Start of Records provided

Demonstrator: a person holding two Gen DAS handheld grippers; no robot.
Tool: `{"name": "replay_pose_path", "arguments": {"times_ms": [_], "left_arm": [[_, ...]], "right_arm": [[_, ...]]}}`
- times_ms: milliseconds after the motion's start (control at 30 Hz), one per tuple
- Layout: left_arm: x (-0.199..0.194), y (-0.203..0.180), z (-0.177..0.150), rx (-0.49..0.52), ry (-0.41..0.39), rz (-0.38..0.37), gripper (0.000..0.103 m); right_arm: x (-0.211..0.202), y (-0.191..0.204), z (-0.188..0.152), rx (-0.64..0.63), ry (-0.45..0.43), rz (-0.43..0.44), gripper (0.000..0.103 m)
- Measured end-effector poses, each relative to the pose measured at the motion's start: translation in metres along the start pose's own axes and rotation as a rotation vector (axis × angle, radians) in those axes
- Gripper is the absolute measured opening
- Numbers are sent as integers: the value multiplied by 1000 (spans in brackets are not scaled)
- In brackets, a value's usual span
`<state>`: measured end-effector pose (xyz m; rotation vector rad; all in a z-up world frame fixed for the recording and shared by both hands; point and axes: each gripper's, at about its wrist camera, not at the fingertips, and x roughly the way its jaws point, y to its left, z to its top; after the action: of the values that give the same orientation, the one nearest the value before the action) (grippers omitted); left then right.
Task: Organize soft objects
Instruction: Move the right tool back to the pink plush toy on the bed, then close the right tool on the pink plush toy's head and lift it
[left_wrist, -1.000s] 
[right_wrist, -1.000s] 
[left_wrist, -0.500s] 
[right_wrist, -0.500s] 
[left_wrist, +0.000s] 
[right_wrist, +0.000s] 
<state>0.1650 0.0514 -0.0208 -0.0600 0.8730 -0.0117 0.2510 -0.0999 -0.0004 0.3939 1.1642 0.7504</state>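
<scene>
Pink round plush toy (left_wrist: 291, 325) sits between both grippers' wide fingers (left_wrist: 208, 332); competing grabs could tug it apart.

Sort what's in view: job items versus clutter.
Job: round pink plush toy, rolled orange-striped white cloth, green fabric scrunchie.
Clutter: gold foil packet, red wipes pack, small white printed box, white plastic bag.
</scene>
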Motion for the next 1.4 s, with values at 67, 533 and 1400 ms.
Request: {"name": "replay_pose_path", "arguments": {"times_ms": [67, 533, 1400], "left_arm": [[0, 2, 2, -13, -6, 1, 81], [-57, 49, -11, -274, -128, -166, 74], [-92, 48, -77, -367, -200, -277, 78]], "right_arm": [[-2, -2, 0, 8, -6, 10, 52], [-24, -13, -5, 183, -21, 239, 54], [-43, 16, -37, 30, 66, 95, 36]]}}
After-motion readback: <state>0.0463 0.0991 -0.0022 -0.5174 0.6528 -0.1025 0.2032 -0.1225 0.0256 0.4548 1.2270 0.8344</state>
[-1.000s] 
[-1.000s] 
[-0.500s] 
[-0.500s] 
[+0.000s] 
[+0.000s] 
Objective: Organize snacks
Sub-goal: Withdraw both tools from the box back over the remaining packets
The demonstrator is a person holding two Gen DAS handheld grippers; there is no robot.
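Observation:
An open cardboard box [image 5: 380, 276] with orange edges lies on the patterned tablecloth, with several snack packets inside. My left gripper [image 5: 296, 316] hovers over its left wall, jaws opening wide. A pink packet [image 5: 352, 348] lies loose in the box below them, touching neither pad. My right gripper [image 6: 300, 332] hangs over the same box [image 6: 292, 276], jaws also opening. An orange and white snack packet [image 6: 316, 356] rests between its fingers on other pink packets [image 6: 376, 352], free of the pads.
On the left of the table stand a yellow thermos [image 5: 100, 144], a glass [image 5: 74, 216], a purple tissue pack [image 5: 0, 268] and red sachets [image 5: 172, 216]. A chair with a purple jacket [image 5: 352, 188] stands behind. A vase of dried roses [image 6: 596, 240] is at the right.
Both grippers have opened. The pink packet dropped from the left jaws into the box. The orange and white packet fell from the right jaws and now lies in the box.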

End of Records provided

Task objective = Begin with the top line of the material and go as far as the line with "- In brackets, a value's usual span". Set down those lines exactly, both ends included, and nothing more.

Final answer =
Demonstrator: a person holding two Gen DAS handheld grippers; no robot.
Tool: `{"name": "replay_pose_path", "arguments": {"times_ms": [_], "left_arm": [[_, ...]], "right_arm": [[_, ...]]}}`
- times_ms: milliseconds after the motion's start (control at 30 Hz), one per tuple
- Layout: left_arm: x (-0.199..0.194), y (-0.203..0.180), z (-0.177..0.150), rx (-0.49..0.52), ry (-0.41..0.39), rz (-0.38..0.37), gripper (0.000..0.103 m); right_arm: x (-0.211..0.202), y (-0.191..0.204), z (-0.188..0.152), rx (-0.64..0.63), ry (-0.45..0.43), rz (-0.43..0.44), gripper (0.000..0.103 m)
- Measured end-effector poses, each relative to the pose measured at the motion's start: translation in metres along the start pose's own axes and rotation as a rotation vector (axis × angle, radians) in those axes
- Gripper is the absolute measured opening
- Numbers are sent as integers: the value multiplied by 1000 (spans in brackets are not scaled)
- In brackets, a value's usual span

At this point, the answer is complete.